The maximum surface densities occur in the convective zone. It has been noted in the past that the transition zones in the Northern Hemisphere are indeed located in areas of local maximum density and low stratification (Roden 1970; Stewart and Haine 2016). If the surface water is denser than the water below the mixed layer, the column becomes unstable and the mixed layer deepens. This dense water may escape the seasonal thermocline and ventilate the permanent thermocline through lateral advection, a process reminiscent of the formation of North Atlantic Deep Water in the North Atlantic basin. Due to the large seasonality of the thermal forcing, the convective region is likely to become stratified by temperature in summer. The densification of surface water happens where surface buoyancy fluxes are negative. If dense water is advected into a region of positive surface buoyancy fluxes, it becomes lighter and thus contributes to making the mixed layer shallower. This simple mechanism highlights the importance of the position where the sign of the surface buoyancy flux changes, which itself results from a competition between heat and freshwater fluxes.

Figure 11 presents a conceptual view of the buoyancy flux control on the stratification, and on the intermediate water formation. Three regions result from the competition between FbΘ and FbS: a region a buoyancy loss surrounded by two regions of buoyancy gain. At the surface, water is advected poleward in the region of buoyancy loss (in the eastern part of the basin). This loss leads to an increase of the mixed layer depth, until the surface layer reaches the subpolar region, where the buoyancy fluxes become positive again. A fresh layer stratified by salinity is formed that prevents convection in this region. At depth, the water formed in the deep mixed layer area leaves the winter mixed layer by lateral induction to form the intermediate (or deep) water. This induction is directed equatorward on average, although it is associated with a cyclonic flow in the north before reaching the western slope to form a deep boundary current.

Fig. 11.
Fig. 11.

Zonal conceptual view of the ocean. (top) The surface buoyancy fluxes, where the gray background is for positive fluxes and the white one for negative fluxes. The green wavy arrows represent the surface buoyancy flux: they are oriented downward for buoyancy gain, and upward for buoyancy loss. The two latitudes of buoyancy flux inversion are indicated by the vertical gray lines. (bottom) The zonal view of the ocean is shown. The red color is used for the alpha ocean, blue color for the beta ocean, and white for the transition zone. The mixed layer depth is represented by the black line, and the five gray lines represent five isotherms named by Θn with n between 0 and 5.

Citation: Journal of Physical Oceanography 52, 8; 10.1175/JPO-D-21-0295.1

The polar transition zone corresponds to the boundary between the alpha and beta zones.
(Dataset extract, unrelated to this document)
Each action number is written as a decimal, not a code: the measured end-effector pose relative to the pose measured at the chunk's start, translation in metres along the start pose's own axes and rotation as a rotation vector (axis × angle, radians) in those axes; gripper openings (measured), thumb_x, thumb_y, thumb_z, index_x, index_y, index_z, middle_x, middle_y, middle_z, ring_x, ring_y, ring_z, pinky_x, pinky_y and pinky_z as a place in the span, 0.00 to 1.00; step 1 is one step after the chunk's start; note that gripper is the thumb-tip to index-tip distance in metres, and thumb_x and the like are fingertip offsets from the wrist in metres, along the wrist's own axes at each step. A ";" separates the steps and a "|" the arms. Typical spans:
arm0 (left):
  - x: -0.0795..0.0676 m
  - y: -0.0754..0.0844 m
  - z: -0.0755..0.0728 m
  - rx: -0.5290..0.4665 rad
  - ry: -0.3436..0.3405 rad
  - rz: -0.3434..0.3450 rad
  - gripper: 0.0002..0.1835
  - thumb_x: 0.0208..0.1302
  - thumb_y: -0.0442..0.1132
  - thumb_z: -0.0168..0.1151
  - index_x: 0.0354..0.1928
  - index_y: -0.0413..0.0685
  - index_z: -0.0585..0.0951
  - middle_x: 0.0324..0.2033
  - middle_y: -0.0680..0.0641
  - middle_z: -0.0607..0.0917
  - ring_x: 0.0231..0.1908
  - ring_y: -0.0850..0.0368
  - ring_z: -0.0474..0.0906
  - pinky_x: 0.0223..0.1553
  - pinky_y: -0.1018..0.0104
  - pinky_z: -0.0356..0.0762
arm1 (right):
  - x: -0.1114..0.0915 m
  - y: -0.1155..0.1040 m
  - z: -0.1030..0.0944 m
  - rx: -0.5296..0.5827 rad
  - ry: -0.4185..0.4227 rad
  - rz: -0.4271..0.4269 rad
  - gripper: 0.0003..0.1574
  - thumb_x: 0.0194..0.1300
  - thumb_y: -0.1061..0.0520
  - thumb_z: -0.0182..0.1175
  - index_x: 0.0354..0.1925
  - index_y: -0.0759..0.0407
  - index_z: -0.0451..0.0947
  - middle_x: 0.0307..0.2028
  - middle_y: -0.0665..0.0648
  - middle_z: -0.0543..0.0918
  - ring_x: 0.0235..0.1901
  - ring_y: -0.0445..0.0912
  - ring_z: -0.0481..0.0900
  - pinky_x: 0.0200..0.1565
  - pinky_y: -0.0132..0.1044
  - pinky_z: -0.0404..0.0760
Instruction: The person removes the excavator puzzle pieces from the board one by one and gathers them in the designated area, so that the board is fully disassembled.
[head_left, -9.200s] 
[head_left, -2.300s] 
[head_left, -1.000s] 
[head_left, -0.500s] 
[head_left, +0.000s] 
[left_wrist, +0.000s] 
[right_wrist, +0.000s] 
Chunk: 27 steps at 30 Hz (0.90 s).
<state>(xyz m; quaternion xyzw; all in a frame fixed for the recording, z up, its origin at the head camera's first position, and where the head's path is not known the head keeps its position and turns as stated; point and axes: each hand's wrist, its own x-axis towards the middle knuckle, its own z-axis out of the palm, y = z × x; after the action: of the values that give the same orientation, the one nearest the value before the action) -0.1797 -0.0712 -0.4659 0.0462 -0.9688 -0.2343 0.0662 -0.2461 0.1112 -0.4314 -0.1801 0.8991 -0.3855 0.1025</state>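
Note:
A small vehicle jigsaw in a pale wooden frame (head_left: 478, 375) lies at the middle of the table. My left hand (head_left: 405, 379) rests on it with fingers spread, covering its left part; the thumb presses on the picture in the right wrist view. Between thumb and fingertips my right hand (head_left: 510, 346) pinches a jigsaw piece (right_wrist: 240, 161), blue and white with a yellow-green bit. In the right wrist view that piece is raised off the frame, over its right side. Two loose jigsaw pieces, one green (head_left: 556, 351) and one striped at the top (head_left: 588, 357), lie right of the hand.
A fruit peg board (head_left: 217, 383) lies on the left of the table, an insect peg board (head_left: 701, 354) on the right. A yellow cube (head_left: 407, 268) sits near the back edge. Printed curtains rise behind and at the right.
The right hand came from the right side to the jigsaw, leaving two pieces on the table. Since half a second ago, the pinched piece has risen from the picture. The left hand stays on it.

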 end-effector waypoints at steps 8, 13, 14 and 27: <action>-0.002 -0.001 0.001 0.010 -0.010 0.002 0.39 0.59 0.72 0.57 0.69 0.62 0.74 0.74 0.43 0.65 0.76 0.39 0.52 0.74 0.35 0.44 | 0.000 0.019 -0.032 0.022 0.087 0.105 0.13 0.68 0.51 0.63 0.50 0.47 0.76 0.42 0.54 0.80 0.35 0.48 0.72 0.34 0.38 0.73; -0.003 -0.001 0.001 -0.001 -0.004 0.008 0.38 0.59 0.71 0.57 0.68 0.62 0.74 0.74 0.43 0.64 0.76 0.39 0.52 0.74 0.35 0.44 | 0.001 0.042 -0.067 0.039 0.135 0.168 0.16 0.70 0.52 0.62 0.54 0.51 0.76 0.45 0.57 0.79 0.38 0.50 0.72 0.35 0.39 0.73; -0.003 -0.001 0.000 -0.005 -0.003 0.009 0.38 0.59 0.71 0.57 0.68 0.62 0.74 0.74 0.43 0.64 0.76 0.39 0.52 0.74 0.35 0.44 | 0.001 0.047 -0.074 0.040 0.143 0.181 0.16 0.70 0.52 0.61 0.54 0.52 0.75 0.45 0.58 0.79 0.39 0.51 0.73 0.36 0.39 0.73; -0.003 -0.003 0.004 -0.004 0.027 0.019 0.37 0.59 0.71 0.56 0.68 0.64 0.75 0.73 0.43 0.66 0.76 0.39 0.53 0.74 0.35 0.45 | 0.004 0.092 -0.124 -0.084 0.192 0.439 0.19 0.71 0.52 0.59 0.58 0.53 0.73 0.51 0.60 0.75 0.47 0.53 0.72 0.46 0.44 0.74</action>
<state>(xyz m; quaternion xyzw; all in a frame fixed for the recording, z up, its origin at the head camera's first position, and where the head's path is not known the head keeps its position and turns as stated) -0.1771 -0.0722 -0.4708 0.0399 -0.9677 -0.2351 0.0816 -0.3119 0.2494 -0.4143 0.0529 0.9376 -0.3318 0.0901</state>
In our experiments, the transition zone is very narrow and it matches the position where the surface buoyancy flux changes sign, becoming positive toward the north. The surface buoyancy flux changes sign when the negative heat flux becomes overridden by the positive freshwater flux. Importantly, this inversion is not driven by an intensification of the freshwater flux, but rather by the dropping value of the TEC associated with decreasing surface temperatures. If the TEC value is increased at low temperature in the model, the relative effect of salinity on the stratification is decreased and the convective zone is shifted poleward. In the extreme case where the TEC value is made very large for low temperatures (e.g., for a linear EOS with a value of the TEC close to the ocean average value of 2 × 10−4 °C−1), the freshwater flux cannot overcome the large buoyancy loss due to heat fluxes anywhere. The result is a disappearance of the beta ocean in those simulations (not shown). In this study, the wind forcing has been kept unchanged. The large migration of the polar transition zone despite constant wind demonstrates that it is the buoyancy forcing that controls its position rather than the wind. However, the wind forcing can modify the buoyancy forcing through generation of meridional Ekman fluxes and by modulating the strength and structure of basin-scale gyres, indirectly affecting the position of the polar transition. We leave the task of assessing how the wind forcing affects the polar transition for a future work.

There are of course important limitations due to the nature of the single hemisphere basin configuration used in this study. The absence of a reentrant channel complicates the analogy with the Southern Ocean, although it is widely recognized that the general stratification depends critically on the presence of the Southern Ocean to produce a deep reaching circumpolar current and deepen the permanent pycnocline (Gnanadesikan 1999; Wolfe and Cessi 2011). The coarse resolution used here also means mesoscale variability is not explicitly resolved, which would otherwise significantly complicate the structure and variability of the transition zone. As sea ice and brine rejection are not represented in the present idealized model, convection does not occur in the beta region resulting in the absence of a bottom stratification between deep and bottom waters. Sea ice modifies the freshwater forcing, through brine rejection or melting, modulating air–sea fluxes in the polar region. If the added freshwater is transported away from the sea ice formation area, e.g., by Ekman transport, the polar transition may consequently be shifted equatorward and convection in the transition zone may become hindered. Investigation would be needed to determine the contribution of sea ice melting to the freshwater budget around the transition zones. However, our results depend mainly on fluxes into the sea, so we expect the role of TEC variations on the surface buoyancy fluxes to be a robust feature directly applicable to the real ocean. As the transition zone in all basins is characterized by rapid changes in the type of stratification control (Pollard et al. 2002; Carmack 2007; Pauthenet et al. 2019), it is likely that the position of these fronts will remain primarily influenced by the surface buoyancy fluxes.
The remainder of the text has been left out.